Monday, March 19, 2007

Howling Toddlers

It is an inescapable fact that like dogs, toddlers like to talk to each other. Normally, toddlers are content to babble on to themselves, to their toys or to their parents. However, in restaurants, malls, shops or any public place with more than five people, toddlers have a need to protect their territory.

It is an unwritten rule of toddlers that no toddler can be in another toddlers area in a five foot perimeter. To toddlers, five feet is the equivalent of five football fields. Considering they're normally only a few feet from their mothers, five feet is like crossing an ocean.

In order to protect their territory, toddlers must howl, shriek and screech. They have five main sounds they use to inform other toddlers about their territory and where their perimeters are. Toddlers also communicate to one another, usually about their rage they can't expand their perimeters, run around their perimeters or invade another toddlers perimeter.

The five main sounds are:

Howl- This is an angry sound letting other toddlers are too close. This can also be a cry of frustration when a parent won't let a toddler run around or invade another's perimeter.

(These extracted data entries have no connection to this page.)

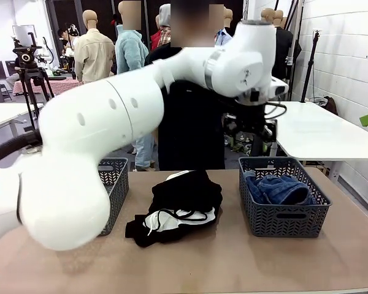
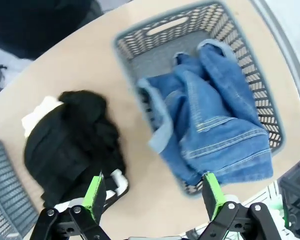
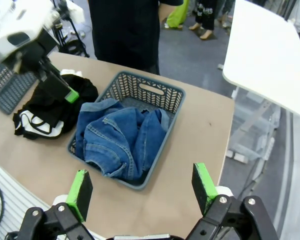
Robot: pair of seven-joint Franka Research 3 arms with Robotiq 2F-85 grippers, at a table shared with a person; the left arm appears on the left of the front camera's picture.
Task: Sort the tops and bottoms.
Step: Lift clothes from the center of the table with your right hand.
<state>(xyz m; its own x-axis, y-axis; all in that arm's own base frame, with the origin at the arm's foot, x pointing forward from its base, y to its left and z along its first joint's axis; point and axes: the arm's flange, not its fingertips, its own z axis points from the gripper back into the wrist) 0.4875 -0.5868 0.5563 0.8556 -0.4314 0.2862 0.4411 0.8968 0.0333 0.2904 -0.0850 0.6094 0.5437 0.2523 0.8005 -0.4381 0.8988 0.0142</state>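
Note:
A grey basket [image 1: 284, 223] at the table's right holds blue jeans [image 1: 281, 190]. My left gripper [image 1: 256, 142] hangs open above that basket's back edge, nothing between its fingers. In the left wrist view the left gripper [image 2: 154, 196] stands open over the jeans [image 2: 215, 120], which spill over the near wall of the basket [image 2: 190, 22]. A heap of black and white clothes [image 1: 181, 205] lies mid-table, also seen as the heap [image 2: 72, 140]. My right gripper [image 3: 142, 187] is open and high above the table's right end, looking down on the jeans [image 3: 122, 137].
A second grey basket [image 1: 115, 177] stands at the left, partly behind my left arm. A person in black [image 1: 190, 122] stands at the far edge. A white table [image 3: 270, 50] is beyond the right end. Bare tabletop lies along the front edge.

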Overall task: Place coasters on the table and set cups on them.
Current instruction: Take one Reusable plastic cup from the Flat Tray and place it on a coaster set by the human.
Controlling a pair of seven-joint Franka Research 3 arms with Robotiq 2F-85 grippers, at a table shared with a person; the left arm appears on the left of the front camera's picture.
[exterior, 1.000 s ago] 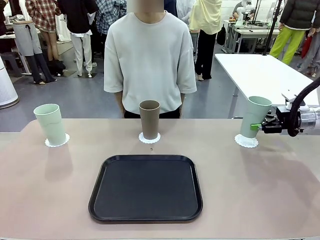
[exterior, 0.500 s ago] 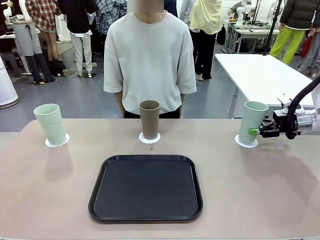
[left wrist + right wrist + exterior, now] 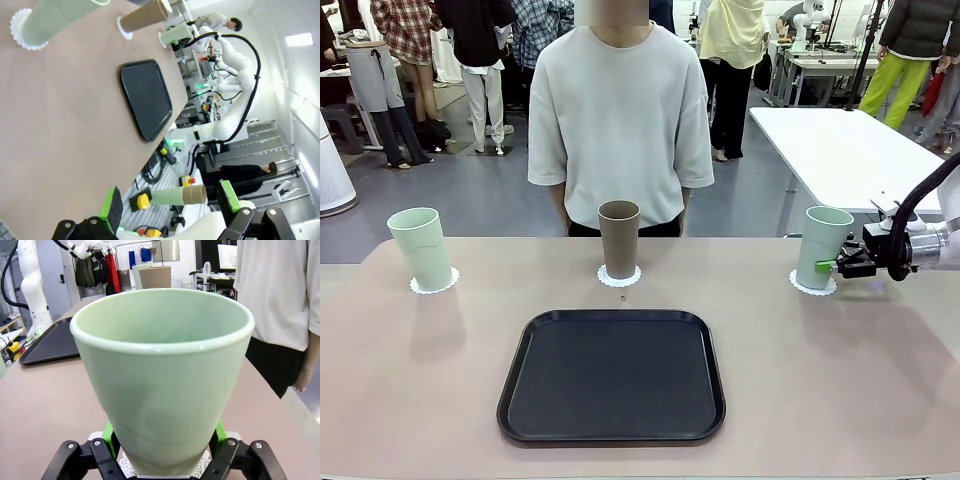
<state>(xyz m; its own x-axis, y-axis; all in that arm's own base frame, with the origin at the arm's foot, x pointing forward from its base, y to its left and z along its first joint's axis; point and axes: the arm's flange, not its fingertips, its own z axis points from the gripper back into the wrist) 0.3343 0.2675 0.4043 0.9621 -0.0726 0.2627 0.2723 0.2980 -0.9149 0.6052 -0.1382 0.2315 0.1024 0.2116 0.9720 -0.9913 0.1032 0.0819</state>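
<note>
Now the right-hand pale green cup [image 3: 823,246] stands upright on its scalloped coaster [image 3: 813,286], far right of the black tray [image 3: 612,376] on the beige table [image 3: 420,380]. The right gripper [image 3: 831,266] sits just right of it, green pads flanking its lower wall, jaws looking parted, so I'd back straight out sideways. The left gripper [image 3: 170,199] hangs open

Two pale green cups [image 3: 421,246] [image 3: 822,245] and a brown one [image 3: 618,238] are seen on white scalloped coasters [image 3: 434,283], with a black tray [image 3: 612,376] on the beige table [image 3: 410,380].
</note>
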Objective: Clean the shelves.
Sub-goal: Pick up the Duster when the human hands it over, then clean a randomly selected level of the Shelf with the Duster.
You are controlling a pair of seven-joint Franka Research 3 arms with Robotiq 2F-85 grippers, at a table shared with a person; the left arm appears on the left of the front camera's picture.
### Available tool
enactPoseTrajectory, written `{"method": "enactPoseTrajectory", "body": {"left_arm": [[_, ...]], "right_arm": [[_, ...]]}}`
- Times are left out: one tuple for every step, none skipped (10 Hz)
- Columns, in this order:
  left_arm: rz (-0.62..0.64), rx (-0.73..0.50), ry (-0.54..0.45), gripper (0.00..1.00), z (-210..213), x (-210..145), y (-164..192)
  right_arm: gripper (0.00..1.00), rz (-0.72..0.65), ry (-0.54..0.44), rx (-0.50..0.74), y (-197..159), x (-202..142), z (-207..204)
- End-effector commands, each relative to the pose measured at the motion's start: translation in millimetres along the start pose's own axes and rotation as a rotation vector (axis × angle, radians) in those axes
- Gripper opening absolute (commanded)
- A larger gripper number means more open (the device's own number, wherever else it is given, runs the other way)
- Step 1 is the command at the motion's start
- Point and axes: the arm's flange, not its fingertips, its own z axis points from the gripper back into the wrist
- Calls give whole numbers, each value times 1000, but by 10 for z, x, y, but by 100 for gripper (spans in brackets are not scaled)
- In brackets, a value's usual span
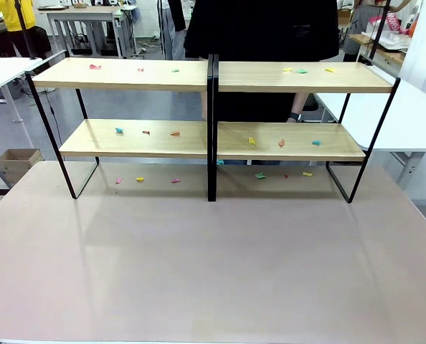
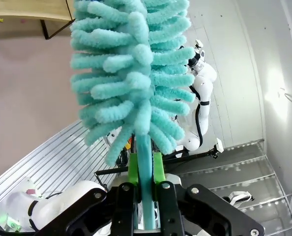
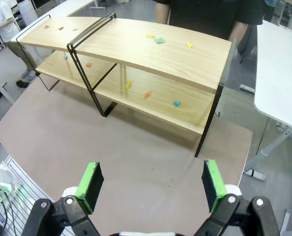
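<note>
The shelves (image 1: 127, 74) stood toward the desk's (image 1: 213, 272) far side, strewn with coloured paper scraps (image 1: 95, 67). The left hand (image 2: 145, 172) clamped a teal duster (image 2: 131, 73) by its handle; the right hand (image 3: 151, 179) hung wide open above the desk.

Left claw (image 2: 145, 167): I have it clamped tight on the handle of the duster (image 2: 131, 73), jaws pressed against both sides.
Right claw (image 3: 152, 184): I read its jaws spread wide, tilted downward over the tabletop.
</note>
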Motion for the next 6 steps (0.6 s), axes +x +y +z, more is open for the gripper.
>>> {"method": "enactPoseTrajectory", "body": {"left_arm": [[4, 2, -8, 0, -7, 29, -45], [4, 2, -8, 0, -7, 29, -45], [4, 2, -8, 0, -7, 29, -45], [4, 2, -8, 0, -7, 29, -45], [4, 2, -8, 0, -7, 29, -45], [4, 2, -8, 0, -7, 29, -45]], "right_arm": [[100, -2, -1, 7, 9, 2, -4], [100, -2, -1, 7, 9, 2, -4], [100, -2, -1, 7, 9, 2, -4], [100, -2, -1, 7, 9, 2, -4], [100, -2, -1, 7, 9, 2, -4], [100, -2, -1, 7, 9, 2, -4]]}}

Shriek- This can be a happy or upset cry. Toddlers just love to shriek. They shriek at play, when they're upset or if they just want to hear themselves talk. To adults, it sounds like a knife going through her ear.

Screech- This is an indignant sound. Toddlers become indignant when another toddler comes too close to their perimeter or their goods. If another toddler tries to touch their toys for example, screeching is their primary defense.

Wail- This is the battle cry. The toddler has discovered invaders, and is using sheer lung power to stop them. Normally, this will cause other toddlers to shriek, wail or cry. It is the most powerful of sounds. It causes anyone over the age of 7 to have an instant hemorrhage and bleeding to come out of their ears.

Cry- This is the toddler's defense method. Like a bird playing dead, they release the tears, snot and sobs. Normally, this method could wear down the most patient of adults. It also creates sympathy in the most hard hearted of playground bullies.